The banner image on this blog is a rendering of a scene built with Terragen 2 by Planetside.  It can be used to generate very realistic terrain, atmospheres, and water effects.  In particular, its ability to generate terrain is surprisingly easy to use.
Here is what the interface looks like:


Along the top are the items that can be created with this application and inserted into a 3D scene.  They include terrain, shaders, water, atmosphere, lighting, and cameras.

Generating terrain.

The left lower window shows how terrain can be generated with Terragen:


Hitting the Generate Now button will create, in a semi-random fashion, a polygon mesh terrain based on the parameters set in this window.
This is a closeup of the upper right hand section of the main window.  This is where you can preview your generated terrain.


The header image for this blog was created by generating a water effect, an atmosphere, and overlaying that on a generated terrain.

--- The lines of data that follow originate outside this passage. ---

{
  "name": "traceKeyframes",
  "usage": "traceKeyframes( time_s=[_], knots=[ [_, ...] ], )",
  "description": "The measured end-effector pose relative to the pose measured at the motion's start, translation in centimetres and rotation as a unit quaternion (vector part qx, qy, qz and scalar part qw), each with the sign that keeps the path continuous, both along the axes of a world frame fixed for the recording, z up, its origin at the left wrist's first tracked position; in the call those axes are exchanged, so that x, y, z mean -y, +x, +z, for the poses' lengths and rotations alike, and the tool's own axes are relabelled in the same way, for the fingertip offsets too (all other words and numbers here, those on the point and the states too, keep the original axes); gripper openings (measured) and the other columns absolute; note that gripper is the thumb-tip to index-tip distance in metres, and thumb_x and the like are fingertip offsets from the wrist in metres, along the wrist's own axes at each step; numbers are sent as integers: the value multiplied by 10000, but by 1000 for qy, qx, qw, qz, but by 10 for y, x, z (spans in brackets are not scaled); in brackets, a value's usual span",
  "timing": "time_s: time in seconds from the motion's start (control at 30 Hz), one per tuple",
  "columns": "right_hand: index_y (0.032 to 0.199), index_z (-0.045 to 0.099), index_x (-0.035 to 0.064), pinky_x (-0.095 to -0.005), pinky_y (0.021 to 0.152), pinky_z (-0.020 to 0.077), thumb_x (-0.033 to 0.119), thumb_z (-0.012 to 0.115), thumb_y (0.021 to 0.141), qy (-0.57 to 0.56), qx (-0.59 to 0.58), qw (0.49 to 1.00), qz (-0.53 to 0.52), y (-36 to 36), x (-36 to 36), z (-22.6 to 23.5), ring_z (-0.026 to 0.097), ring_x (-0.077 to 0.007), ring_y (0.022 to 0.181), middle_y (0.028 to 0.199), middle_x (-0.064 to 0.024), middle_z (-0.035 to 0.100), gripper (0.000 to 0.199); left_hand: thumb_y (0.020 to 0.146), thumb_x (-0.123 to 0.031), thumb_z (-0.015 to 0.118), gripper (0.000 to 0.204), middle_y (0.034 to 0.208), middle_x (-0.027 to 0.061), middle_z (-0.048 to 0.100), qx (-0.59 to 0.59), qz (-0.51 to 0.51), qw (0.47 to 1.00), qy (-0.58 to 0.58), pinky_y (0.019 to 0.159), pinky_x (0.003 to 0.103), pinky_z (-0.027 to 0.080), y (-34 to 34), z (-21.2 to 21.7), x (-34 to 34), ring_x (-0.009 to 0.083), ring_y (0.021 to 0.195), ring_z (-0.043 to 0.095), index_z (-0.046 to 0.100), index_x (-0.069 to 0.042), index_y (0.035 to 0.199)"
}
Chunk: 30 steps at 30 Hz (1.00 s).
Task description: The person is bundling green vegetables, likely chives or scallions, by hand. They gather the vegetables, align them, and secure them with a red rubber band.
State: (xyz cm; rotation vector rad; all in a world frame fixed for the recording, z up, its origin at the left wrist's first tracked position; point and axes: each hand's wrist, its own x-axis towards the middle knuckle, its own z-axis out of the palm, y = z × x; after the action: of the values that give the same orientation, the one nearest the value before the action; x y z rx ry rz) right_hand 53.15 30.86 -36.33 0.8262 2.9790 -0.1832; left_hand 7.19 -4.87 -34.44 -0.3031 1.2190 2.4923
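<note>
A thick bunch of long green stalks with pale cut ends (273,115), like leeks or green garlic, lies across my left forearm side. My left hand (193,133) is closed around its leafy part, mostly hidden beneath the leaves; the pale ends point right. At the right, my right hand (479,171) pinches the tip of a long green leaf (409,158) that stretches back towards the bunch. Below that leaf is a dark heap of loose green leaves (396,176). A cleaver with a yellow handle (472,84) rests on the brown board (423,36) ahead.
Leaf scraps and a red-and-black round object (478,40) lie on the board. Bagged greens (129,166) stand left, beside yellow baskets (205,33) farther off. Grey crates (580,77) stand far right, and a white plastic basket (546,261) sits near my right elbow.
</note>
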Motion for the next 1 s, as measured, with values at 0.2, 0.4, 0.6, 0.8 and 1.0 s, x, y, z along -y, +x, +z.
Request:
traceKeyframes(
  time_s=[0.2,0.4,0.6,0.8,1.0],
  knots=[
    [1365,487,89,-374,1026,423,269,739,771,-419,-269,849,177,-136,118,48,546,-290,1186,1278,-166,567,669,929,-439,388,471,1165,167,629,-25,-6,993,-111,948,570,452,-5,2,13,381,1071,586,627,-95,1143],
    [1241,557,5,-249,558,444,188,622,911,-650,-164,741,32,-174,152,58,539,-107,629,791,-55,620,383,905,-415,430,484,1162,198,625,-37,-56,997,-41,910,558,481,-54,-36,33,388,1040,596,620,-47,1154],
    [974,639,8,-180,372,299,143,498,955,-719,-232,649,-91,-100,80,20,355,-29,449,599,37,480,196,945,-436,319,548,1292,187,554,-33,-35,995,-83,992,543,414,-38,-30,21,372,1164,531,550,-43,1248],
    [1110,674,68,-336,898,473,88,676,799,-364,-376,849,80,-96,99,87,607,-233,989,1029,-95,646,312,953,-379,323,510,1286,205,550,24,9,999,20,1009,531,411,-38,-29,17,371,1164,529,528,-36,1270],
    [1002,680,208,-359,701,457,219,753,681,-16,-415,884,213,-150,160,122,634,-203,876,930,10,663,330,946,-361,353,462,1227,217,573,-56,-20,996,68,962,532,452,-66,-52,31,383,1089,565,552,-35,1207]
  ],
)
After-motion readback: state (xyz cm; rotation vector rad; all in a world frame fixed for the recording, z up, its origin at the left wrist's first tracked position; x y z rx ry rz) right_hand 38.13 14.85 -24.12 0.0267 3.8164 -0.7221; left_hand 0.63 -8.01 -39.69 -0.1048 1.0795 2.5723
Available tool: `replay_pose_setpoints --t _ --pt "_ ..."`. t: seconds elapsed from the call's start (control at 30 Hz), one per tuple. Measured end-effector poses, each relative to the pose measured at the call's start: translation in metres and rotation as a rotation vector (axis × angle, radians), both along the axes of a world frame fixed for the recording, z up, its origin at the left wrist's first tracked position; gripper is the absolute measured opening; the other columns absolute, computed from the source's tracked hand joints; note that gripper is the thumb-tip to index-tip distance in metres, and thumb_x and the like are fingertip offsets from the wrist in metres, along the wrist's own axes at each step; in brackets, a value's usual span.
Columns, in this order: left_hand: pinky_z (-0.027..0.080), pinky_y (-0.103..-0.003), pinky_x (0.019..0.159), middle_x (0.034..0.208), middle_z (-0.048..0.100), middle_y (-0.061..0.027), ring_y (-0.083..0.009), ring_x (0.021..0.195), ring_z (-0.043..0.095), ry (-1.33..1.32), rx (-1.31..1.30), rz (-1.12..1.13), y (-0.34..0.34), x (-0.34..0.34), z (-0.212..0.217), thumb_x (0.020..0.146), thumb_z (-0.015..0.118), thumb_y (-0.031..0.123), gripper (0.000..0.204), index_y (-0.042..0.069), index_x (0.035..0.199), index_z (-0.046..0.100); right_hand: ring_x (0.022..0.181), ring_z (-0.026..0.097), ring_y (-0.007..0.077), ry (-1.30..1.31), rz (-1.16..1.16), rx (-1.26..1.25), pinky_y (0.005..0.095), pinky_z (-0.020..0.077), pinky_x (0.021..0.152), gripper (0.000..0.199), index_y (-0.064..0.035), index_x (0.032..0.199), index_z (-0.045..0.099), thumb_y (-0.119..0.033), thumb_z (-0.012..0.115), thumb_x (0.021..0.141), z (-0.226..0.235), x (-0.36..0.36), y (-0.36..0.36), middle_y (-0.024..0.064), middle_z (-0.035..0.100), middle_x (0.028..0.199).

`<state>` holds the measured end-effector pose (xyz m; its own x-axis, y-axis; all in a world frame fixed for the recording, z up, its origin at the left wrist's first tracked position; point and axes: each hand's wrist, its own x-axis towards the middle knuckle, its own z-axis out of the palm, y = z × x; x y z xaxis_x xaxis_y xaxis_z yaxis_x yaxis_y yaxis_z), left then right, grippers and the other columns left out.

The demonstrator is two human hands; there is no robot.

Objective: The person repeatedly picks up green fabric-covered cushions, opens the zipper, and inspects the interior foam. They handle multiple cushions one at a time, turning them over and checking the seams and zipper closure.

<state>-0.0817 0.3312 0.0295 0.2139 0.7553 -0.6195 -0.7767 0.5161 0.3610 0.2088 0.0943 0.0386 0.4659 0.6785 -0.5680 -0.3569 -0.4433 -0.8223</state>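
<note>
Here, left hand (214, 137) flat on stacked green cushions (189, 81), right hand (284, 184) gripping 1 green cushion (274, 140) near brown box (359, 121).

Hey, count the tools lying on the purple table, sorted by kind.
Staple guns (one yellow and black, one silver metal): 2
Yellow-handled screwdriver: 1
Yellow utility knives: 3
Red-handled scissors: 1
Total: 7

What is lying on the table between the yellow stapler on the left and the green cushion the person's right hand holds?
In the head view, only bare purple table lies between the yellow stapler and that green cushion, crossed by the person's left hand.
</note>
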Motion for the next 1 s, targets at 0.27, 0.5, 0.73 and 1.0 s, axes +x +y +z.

A rendering without geometry.

This is how the scene looks with the atmosphere and water created, but without the terrain being generated, and then the scene being rendered:


A rendering with generated geometry.

After hitting the Generate button and re-rendering the scene, this is what the scene looks like:


From there, all I did was crop the rendering and use it as the header image on this blog.

Exporting from Terragen.

One inconvenience is that it is a bit of an effort to export geometry from Terragen and then use it in an application like Maya.  Terragen has to be told to export the geometry of the scene while it is doing a rendering.  The choices include exporting as FBX or OBJ.

What you cannot do with Terragen is export a full, integrated scene, complete with shaders, lights, and all geometry, and then import it directly into Maya.
In truth, Terragen is more easily used as a renderer to create an environment layer, and have that layer composited with a scene rendering from another application, like Maya.